Innovation in analytics is driven by reducing ‘steps’ (layers) or executing analytics in a more efficient way. The major reason why there is data movement in the first place is the prioritisation of utilizing “scare resources with alternative uses” (quote from Thomas Sowell), let’s elaborate on this a little:

• We cannot run analytics on application software infrastructure (source-system) because competing with the basic computer components of CPU, memory and storage will impact that software’s performance, the customer’s experience and the enterprise’s reputation.
• We cannot impose data analytics’ needs on operational software because the application’s data model is optimised to serve the software application and their customers. In data analytics we can safely transform the polyglot data we need into the form we want as templated hub, link and satellite tables.
• We cannot dictate the source application’s data store because the data storage is optimised for per row operations and not for analysing columnar data across history.
• Software professionals driven to design, build and support business software are incentivised to support their real-time customer needs. A machine learning model is deployed as code and available to make real-time predictions within the business software itself, however the model’s training is based on historical data from the analytics platform. The motivation for supporting OLTP and OLAP workloads will always differ and OLTP automates business processes based on current data, not historical data. A data vault’s goal is to take the numerous business processes automated in software applications and deliver the process outcomes historized as hub, link and satellite tables (business objects, interactions and state information respectively).
• We cannot enforce our business architecture onto software applications automating business processes of the business. Vendor or customised business software meets an enterprise’s needs and often not completely. Some software applications work on surrogate keys only, others serve a global audience of their own and therefore implement the desirable business process how they see it. The latter is likely inflexible to change or take customer feedback unless their customer (you) is a high-paying or strategic customer of theirs. The source model will differ to the business model however what the software automation and analytics share is the focus on business objects. The aggregate domain must therefore be flexible to change with minimal or no impact to the other bounded contexts it is designed to serve.
• We cannot impose the requirements of an enterprise’s corporate memory onto software applications however software applications should leverage an enterprise’s corporate memory. Corporate memory drives enterprise decisions and therefore you should expect software applications to evolve or be replaced more often than an enterprise’s analytics hub, the analytics hub evolves as the software application changes.

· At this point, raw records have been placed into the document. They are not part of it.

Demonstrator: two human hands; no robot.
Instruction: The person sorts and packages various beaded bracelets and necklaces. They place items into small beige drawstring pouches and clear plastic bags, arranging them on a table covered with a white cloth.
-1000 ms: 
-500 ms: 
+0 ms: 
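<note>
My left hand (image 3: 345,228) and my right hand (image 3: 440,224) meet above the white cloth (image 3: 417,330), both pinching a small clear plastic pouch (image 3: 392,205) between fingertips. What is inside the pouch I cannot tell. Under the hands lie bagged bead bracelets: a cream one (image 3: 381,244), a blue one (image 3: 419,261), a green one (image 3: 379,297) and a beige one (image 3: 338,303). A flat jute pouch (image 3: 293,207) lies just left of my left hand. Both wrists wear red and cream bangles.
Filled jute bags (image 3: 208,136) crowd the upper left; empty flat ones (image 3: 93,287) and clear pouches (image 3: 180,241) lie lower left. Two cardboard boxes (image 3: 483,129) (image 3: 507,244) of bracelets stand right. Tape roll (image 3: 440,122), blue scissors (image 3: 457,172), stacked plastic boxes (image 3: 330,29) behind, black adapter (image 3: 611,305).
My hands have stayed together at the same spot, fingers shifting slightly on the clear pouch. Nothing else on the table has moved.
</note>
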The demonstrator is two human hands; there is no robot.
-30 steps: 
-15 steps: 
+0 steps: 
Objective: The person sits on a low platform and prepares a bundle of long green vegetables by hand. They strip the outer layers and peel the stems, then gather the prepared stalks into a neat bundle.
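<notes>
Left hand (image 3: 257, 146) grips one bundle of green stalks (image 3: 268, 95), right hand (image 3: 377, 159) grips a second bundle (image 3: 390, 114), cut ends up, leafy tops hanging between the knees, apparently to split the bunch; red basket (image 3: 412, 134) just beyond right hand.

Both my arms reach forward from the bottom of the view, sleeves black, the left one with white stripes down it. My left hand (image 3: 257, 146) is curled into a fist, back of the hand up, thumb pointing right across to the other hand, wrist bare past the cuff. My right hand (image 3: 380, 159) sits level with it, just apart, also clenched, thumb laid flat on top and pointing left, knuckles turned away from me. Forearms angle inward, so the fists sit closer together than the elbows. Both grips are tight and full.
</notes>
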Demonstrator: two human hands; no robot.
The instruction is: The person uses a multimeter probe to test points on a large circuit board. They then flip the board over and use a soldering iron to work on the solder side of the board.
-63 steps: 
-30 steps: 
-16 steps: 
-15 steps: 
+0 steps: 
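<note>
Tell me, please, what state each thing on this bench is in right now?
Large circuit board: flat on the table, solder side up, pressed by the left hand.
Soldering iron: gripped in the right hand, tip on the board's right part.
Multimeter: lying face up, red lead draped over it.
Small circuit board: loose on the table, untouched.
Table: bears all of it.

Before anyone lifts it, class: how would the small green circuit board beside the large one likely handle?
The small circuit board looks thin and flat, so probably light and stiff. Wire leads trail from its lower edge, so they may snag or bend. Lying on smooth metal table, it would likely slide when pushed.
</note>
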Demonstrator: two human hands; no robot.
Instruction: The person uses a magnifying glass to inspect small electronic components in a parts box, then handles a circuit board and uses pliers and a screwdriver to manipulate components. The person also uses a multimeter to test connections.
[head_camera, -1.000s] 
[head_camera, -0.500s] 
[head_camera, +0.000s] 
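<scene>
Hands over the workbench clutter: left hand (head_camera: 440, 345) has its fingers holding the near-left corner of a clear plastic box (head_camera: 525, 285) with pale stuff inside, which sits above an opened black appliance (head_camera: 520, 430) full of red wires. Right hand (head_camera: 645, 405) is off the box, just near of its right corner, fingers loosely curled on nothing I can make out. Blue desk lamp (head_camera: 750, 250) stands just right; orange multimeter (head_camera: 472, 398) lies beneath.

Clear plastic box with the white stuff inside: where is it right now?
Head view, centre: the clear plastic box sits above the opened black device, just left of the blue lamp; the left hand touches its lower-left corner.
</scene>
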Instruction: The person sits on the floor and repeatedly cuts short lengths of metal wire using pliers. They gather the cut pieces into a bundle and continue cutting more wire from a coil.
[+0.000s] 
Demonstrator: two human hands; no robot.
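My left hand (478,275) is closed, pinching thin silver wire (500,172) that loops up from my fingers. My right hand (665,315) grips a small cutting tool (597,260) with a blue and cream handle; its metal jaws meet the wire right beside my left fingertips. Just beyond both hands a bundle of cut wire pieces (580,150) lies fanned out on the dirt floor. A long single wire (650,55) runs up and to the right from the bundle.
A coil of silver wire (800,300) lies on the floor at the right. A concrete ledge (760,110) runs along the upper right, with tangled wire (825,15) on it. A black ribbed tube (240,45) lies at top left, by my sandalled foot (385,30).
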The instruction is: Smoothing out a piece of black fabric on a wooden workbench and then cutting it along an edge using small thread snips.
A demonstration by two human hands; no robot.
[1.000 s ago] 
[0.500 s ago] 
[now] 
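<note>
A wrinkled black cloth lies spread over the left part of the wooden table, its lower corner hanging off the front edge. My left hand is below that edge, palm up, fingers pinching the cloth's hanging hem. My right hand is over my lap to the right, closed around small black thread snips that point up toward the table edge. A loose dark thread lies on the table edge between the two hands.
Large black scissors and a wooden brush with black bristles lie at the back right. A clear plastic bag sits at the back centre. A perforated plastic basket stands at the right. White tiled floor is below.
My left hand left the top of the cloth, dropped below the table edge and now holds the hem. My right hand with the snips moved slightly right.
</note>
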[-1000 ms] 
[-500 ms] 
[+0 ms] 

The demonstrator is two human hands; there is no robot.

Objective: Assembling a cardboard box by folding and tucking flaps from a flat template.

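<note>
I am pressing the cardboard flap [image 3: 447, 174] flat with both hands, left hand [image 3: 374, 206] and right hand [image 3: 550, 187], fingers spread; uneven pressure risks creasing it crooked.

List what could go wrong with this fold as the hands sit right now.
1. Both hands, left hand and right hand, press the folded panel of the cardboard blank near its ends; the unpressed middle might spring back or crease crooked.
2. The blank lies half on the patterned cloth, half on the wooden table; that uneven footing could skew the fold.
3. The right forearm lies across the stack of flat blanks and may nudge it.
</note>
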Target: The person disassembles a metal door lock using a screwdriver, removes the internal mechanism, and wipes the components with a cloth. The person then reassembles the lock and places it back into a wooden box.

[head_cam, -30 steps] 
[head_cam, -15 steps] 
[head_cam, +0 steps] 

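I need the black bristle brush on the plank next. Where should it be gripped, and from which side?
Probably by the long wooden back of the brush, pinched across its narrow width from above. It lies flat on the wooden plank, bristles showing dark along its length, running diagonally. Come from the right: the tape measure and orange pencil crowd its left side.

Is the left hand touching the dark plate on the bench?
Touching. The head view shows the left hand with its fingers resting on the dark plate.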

To build a robust data-driven organization, solve as much of your technical debt as far left as possible to ensure data problems are solved as close to the source. This ‘small lever’ (shift-left model) is the most efficient method for designing, building and deploying reliable and safe engagement data products downstream.

References

• Rules for an almost unbreakable Data Vault, bit.ly/4djNchE
• More Rules for an (almost) unbreakable Data Vault, bit.ly/3y4jeyD
• The OBT Fallacy & Popcorn Analytics, bit.ly/3Pfhbgz
• A Confluence of Metadata, https://vaultspeed.com/resources/ebooks/a-confluence-of-metadata

The views expressed in this article are that of my own, you should test implementation performance before committing to this implementation. The author provides no guarantees in this regard.